Ok, this is a seriously big project. Starting from today, there will be eight simultenous 15-month ethnographies taking place in fieldsites around the world. To have funding for something on this scale devoted to a given topic is unique. Given that, we have a responsibility to do things which transcend the academic outputs we are initially funded to produce. There has to be an altogether different ambition for the results of this project that goes way beyond our remit. To signify that ambition we recently appointed Sheba Mohammid as Director of Policy and Implementation and also devised a new title for the project called the Global Social Media Impact Study with its own website at gsmis.org. What these changes signify is that even while the main fieldwork is about to start, we are thinking about two future developments.

The first is to ensure there is an applied outcome and the second concerns dissemination. As it happens, the very first project to be carried out to conclusion was my own research on behalf of a hospice, just North-West of London, where for six months I studied usage by end-of-life cancer patients and the hospice itself. I have not written any academic papers, but have constructed an extensive report detailing recommended changes that use this research directly to improve communications with patients. It’s early days, but I am optimistic several of these will be implemented.

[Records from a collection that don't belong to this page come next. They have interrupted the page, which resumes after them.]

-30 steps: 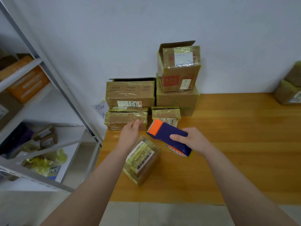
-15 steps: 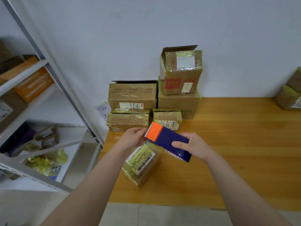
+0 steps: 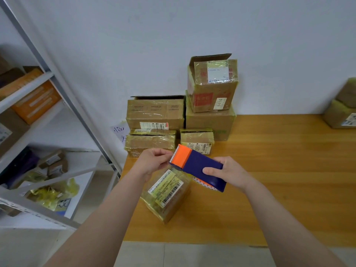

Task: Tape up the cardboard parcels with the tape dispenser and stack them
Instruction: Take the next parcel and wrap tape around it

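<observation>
A small tape-wrapped cardboard parcel [image 3: 166,193] with barcode labels lies on the wooden table [image 3: 279,180] near its left front corner. Just above it my right hand [image 3: 228,173] grips a tape dispenser [image 3: 198,165], blue-bodied with an orange toothed cutter end pointing left. My left hand [image 3: 152,162] is at that cutter end, its fingers curled and pinching at the tape there; the tape itself is too clear to make out. A pile of taped parcels [image 3: 185,120] stands against the wall behind.
A grey metal shelving rack [image 3: 63,105] holding boxes and bags stands to the left of the table. Two more parcels [image 3: 342,110] sit at the table's far right edge. The floor shows below the table's front edge.
My left hand rose from the small parcel to the dispenser's orange cutter end. My right hand lifted the dispenser slightly above the parcel.
</observation>
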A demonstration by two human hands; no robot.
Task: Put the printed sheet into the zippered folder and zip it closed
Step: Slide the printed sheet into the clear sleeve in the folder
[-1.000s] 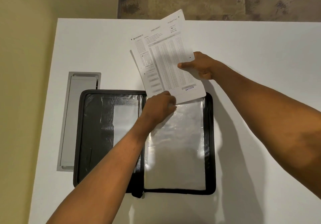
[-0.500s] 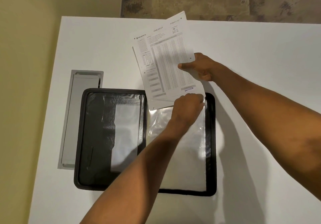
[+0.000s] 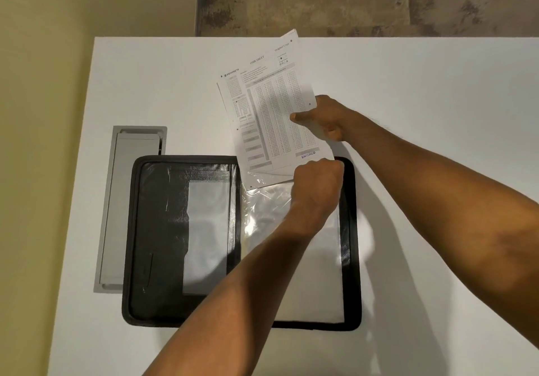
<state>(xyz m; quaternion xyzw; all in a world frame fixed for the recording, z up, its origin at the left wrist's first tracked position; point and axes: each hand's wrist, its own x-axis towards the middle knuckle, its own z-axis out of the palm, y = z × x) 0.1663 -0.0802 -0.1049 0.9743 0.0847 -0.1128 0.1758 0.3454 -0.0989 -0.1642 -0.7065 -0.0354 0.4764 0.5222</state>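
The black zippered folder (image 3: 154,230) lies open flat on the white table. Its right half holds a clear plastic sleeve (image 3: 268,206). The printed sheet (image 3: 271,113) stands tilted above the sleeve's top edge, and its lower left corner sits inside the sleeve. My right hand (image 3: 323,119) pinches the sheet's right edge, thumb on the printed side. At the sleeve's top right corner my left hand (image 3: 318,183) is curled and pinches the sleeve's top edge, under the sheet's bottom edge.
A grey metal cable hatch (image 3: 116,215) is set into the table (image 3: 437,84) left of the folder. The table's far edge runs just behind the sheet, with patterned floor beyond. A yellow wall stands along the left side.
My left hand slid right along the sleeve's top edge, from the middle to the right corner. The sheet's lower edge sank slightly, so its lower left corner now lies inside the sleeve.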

Once we feel we have gained enhanced knowledge of how people use social media, then we hope that Sheba will help us to find case-studies in Trinidad. This partly because we would like to do more than simply align ourselves with the usual welfare and critical stance of social science. We want to commit to projects that demonstrably make peoples lives better. But at the same time we want to test ourselves. If we are making claims that we will understand social media usage better through our studies, then the best evidence may be not just academic papers, but creating social media projects ourselves that demonstrably work better as a result of implementing our findings.

The second shift is intended to ensure that whatever it is we learn from our study is conveyed beyond the academic audience. So under our original title ‘Social Networking Sites and Social Science‘ we intend to produce considerable academic output, but the Global Social Media Impact Study is about using the same social media we study to also disseminate the results to non-academic popular audiences. Amongst other initiatives is the hope we will raise money for films directed by Meghana Gupta. We are looking to co-create, through user generated content, enhanced e-books, perhaps a MOOC (freely available university course). Sheba spent seven years implementing e-policy and e-learning for the Trinidad and Tobago government and has been educating our team in these areas of implementation. She will carry this out working with myself together with Jo Tacchi and Heather Horst at RMIT Melbourne. If we end up having things we feel are worth saying then it makes sense to be active in soliciting an audience. The gsmis.org website is a start towards that goal.